§ WHAT THE TASK REQUIRES
Each line that contains the word "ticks" is to be copied from the records below.

Data extracted from a collection:
*** Block opens ***

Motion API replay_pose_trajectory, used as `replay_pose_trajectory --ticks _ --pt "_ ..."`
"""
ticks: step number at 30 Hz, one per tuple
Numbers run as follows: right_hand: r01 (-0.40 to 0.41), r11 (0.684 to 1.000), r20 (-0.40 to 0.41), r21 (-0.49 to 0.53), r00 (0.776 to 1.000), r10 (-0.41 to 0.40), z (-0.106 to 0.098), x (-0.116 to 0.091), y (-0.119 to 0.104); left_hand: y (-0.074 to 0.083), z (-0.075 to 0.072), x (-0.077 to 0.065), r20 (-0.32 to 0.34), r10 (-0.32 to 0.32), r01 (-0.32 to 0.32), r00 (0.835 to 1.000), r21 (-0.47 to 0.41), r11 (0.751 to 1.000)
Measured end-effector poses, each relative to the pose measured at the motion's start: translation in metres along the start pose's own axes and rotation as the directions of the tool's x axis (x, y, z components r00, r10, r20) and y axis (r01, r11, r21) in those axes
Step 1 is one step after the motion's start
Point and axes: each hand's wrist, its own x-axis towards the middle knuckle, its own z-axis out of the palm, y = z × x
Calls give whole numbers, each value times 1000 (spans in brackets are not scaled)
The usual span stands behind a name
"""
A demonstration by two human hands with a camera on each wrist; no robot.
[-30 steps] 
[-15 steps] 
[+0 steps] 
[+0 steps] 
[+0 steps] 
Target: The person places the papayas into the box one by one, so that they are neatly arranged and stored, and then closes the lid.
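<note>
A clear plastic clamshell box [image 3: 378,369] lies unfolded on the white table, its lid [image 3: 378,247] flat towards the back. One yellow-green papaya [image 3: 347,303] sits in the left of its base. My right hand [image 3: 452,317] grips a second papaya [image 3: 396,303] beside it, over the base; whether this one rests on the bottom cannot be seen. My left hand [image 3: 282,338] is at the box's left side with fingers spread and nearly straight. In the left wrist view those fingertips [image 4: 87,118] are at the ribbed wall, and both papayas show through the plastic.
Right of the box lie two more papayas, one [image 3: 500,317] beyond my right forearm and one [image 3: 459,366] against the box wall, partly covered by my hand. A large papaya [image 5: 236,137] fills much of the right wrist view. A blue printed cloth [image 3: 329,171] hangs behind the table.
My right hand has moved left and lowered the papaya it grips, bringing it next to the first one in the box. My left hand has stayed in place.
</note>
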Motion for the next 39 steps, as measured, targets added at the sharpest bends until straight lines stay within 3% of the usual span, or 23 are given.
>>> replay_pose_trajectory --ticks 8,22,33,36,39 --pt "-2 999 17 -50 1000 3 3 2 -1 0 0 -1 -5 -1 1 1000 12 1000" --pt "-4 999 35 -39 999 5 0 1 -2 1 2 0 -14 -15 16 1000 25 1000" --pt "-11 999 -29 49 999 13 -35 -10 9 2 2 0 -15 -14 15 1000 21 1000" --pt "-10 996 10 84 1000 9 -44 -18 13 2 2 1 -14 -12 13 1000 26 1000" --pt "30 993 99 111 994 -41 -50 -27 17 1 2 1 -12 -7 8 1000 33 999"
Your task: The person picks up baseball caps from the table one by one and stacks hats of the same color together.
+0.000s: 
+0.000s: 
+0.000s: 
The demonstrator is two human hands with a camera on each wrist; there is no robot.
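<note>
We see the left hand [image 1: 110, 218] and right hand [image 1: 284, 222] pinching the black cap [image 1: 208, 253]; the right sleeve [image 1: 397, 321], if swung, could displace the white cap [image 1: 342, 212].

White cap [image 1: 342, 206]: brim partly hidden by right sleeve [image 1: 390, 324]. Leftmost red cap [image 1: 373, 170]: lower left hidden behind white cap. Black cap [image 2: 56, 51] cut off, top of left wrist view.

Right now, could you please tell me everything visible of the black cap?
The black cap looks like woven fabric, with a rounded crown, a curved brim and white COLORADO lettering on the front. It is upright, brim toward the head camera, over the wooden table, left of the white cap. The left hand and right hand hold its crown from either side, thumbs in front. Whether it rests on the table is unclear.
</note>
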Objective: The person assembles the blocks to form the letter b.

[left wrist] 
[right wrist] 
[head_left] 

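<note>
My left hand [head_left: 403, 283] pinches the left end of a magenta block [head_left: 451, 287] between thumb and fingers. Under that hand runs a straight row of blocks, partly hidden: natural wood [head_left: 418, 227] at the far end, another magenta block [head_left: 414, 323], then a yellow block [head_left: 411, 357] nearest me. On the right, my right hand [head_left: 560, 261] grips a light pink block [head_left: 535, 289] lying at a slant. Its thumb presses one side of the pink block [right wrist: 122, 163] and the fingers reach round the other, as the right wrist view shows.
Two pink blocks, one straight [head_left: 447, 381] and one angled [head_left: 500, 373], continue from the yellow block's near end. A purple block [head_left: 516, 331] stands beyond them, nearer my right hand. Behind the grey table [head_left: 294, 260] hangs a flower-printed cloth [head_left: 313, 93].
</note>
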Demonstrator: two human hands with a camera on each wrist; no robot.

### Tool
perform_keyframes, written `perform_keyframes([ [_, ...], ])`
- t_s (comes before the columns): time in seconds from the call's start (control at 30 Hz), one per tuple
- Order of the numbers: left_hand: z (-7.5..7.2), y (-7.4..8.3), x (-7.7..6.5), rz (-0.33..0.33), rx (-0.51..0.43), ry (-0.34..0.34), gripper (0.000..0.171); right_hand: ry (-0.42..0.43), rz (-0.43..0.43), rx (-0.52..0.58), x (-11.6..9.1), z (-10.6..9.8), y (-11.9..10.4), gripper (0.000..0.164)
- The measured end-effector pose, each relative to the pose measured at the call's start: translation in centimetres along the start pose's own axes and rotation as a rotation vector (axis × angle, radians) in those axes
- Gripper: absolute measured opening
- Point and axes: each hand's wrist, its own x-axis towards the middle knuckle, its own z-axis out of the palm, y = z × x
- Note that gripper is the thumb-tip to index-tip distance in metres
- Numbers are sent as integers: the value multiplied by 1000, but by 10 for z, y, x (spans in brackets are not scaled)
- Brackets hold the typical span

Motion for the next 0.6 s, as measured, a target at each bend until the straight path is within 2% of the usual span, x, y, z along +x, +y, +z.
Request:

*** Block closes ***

§ THE COMPLETED TASK
Motion API replay_pose_trajectory, used as `replay_pose_trajectory --ticks _ --pt "_ ..."`
ticks: step number at 30 Hz, one per tuple
>>> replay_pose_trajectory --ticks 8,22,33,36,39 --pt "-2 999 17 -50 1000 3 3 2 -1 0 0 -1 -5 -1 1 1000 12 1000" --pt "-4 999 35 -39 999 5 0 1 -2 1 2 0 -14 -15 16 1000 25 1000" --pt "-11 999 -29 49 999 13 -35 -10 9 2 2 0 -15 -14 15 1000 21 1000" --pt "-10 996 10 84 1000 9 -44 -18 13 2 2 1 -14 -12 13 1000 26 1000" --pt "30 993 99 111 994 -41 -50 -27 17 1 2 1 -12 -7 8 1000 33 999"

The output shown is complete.